What the exercise asks. Retype each line below precisely and omit all images.

Collected material.
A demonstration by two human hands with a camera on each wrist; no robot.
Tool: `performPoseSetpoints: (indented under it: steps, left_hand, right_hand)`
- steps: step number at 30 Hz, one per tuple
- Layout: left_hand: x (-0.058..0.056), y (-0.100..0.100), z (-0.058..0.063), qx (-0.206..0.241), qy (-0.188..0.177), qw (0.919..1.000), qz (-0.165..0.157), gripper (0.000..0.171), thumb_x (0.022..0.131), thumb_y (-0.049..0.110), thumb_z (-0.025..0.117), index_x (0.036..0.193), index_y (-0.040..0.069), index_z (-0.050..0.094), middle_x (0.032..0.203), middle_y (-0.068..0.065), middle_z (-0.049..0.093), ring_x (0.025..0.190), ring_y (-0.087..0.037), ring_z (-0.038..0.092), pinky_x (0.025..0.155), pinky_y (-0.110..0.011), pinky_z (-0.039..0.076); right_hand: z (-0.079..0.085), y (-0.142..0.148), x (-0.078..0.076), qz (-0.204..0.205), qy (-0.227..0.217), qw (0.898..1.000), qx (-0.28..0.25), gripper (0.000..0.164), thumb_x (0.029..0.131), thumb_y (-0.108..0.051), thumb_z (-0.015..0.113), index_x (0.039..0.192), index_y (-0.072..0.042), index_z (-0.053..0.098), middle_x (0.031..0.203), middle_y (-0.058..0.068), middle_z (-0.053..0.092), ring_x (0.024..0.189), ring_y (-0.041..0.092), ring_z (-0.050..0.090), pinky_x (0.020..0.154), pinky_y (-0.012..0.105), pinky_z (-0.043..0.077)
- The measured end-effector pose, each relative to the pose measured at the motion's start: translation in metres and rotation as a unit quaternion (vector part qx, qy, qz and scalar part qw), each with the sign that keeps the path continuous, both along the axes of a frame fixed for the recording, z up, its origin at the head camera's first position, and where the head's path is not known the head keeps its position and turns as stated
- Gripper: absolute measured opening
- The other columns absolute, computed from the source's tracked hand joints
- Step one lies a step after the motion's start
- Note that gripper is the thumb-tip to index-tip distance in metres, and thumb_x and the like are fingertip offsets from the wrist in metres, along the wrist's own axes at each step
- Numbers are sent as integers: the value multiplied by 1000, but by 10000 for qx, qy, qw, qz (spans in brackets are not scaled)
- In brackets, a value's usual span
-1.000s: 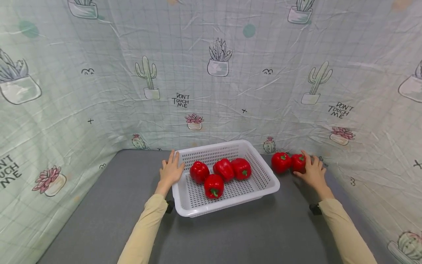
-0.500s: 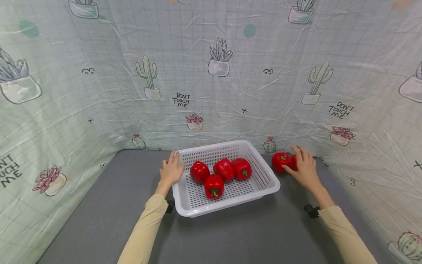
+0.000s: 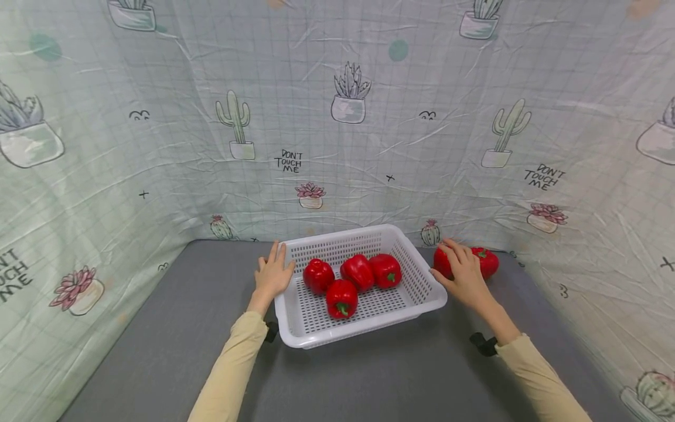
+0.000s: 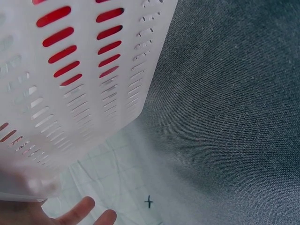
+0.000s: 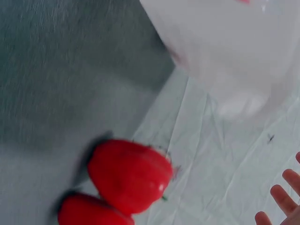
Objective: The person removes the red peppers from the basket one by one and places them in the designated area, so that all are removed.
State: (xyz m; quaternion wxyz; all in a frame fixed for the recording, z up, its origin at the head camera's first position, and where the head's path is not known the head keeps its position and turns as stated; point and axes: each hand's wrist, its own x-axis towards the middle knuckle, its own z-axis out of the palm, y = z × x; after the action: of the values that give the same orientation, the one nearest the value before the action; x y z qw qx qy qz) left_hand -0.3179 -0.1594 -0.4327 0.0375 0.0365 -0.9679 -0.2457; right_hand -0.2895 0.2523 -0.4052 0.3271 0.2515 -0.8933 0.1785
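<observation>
cactus-print cloth [image 3: 390, 140] behind a grey desk [image 3: 369, 381]. left hand [image 3: 272, 275] just rests straight-fingered on a white basket [image 3: 364, 324], right hand [image 3: 465, 278] spread, empty, by two red peppers [image 5: 129, 173], far right corner.

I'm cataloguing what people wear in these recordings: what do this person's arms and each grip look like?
Both arms wear plain, pale yellow long sleeves; the left sleeve and right sleeve show soft creases. The left grip and right grip are bare hands, without gloves. A small black fitting shows at each wrist, its details too small to tell.
</observation>
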Motion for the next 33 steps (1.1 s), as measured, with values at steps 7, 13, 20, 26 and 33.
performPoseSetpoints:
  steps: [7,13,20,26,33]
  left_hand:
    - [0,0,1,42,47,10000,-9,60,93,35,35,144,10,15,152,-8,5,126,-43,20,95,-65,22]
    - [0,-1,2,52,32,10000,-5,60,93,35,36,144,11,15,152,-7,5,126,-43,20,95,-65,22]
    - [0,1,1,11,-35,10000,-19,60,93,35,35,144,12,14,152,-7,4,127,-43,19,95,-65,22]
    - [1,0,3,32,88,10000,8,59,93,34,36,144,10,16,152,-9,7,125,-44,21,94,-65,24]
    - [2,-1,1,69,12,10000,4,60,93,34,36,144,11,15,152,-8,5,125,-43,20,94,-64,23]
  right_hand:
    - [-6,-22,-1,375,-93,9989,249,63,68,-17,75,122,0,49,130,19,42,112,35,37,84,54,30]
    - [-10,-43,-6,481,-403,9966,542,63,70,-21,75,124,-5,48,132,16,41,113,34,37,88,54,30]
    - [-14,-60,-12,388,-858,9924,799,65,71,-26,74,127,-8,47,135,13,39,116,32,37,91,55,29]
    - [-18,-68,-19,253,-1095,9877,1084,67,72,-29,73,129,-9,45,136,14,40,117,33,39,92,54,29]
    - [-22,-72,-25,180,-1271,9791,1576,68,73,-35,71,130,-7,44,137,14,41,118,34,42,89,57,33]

Task result.
A demonstration by two human hands with a camera on each wrist; no robot.
Tool: `performPoseSetpoints: (indented under it: steps, left_hand, right_hand)`
- steps: step number at 30 Hz, one per tuple
- Layout: left_hand: x (-0.058..0.056), y (-0.100..0.100), z (-0.058..0.063), qx (-0.206..0.241), qy (-0.188..0.177), qw (0.919..1.000), qz (-0.165..0.157), gripper (0.000..0.171), thumb_x (0.022..0.131), thumb_y (-0.049..0.110), thumb_z (-0.025..0.117), index_x (0.036..0.193), index_y (-0.040..0.069), index_z (-0.050..0.094), middle_x (0.032..0.203), middle_y (-0.068..0.065), middle_z (-0.049..0.093), ring_x (0.025..0.190), ring_y (-0.087..0.037), ring_z (-0.038..0.092), pinky_x (0.025..0.155), pinky_y (-0.110..0.011), pinky_z (-0.039..0.076); right_hand: z (-0.079..0.085), y (-0.142..0.148), x (-0.078..0.076), qz (-0.204..0.205), qy (-0.227..0.217), qw (0.898..1.000), qx (-0.28..0.25), gripper (0.000..0.164), thumb_x (0.029..0.131), thumb_y (-0.108..0.051), thumb_z (-0.015..0.113), index_x (0.039..0.192), index_y (-0.072..0.042), index_z (-0.053..0.098), middle_x (0.031..0.203), middle_y (-0.058..0.068), middle_z (-0.053..0.092), ring_x (0.024..0.189), ring_y (-0.041..0.092), ring_z (-0.050..0.090), pinky_x (0.020..0.154), pinky_y (-0.012..0.105), pinky_z (-0.043..0.077)
- The measured end-effector pose, each relative to the pose measured at the motion's start: translation in metres and rotation as a unit quaternion (vector part qx, qy, qz and scalar part qw), each with the sign that keeps the path continuous, both along the axes of a frame fixed for the recording, z up, its origin at the head camera's first position, and where the head's path is not known the head keeps its position and turns as stated
- Gripper: absolute measured opening
- The other columns absolute, computed from the source's tracked hand joints
- Step one lies a step after the motion's start
- Note that gripper is the thumb-tip to index-tip distance in metres, and thumb_x and the like are fingertip offsets from the wrist in metres, along the wrist's own axes at each step
- Numbers are sent as integers: the value multiplied by 1000, but by 10000 for qx, qy, qw, qz (spans in brackets are not scaled)
- In brackets, a value's usual span
-1.000s: 
-0.500s: 
+0.000s: 
+0.000s: 
+0.000s: 
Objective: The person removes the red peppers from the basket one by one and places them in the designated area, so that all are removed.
State: (xyz m; quaternion wxyz; all in a frame fixed for the recording, z up, its origin at the head camera's first position, and where the head's path is not known the head keeps its position and turns as stated; point and axes: each hand's wrist, its own x-axis towards the middle knuckle, its own z-axis out of the palm, y = z × x; after the action: of the values that give the same orientation, the one nearest the value before the action; x y z qw qx qy qz) left_hand -0.3179 -0.1594 -0.4327 0.0375 0.0365 -0.9679 -0.2457; right_hand -0.2895 0.2523 -0.4052 0.3271 0.2515 -0.8933 0.1785
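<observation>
cactus-print cloth [image 3: 390, 140] behind a grey desk [image 3: 369, 381]. left hand [image 3: 272, 275] just rests straight-fingered on a white basket [image 3: 364, 324], right hand [image 3: 465, 278] spread, empty, by two red peppers [image 5: 129, 173], far right corner.

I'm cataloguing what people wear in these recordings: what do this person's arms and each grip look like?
Both arms wear plain, pale yellow long sleeves; the left sleeve and right sleeve show soft creases. The left grip and right grip are bare hands, without gloves. A small black fitting shows at each wrist, its details too small to tell.
</observation>
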Motion for the next 33 steps (1.1 s), as measured, with values at steps 7, 13, 20, 26 and 33.
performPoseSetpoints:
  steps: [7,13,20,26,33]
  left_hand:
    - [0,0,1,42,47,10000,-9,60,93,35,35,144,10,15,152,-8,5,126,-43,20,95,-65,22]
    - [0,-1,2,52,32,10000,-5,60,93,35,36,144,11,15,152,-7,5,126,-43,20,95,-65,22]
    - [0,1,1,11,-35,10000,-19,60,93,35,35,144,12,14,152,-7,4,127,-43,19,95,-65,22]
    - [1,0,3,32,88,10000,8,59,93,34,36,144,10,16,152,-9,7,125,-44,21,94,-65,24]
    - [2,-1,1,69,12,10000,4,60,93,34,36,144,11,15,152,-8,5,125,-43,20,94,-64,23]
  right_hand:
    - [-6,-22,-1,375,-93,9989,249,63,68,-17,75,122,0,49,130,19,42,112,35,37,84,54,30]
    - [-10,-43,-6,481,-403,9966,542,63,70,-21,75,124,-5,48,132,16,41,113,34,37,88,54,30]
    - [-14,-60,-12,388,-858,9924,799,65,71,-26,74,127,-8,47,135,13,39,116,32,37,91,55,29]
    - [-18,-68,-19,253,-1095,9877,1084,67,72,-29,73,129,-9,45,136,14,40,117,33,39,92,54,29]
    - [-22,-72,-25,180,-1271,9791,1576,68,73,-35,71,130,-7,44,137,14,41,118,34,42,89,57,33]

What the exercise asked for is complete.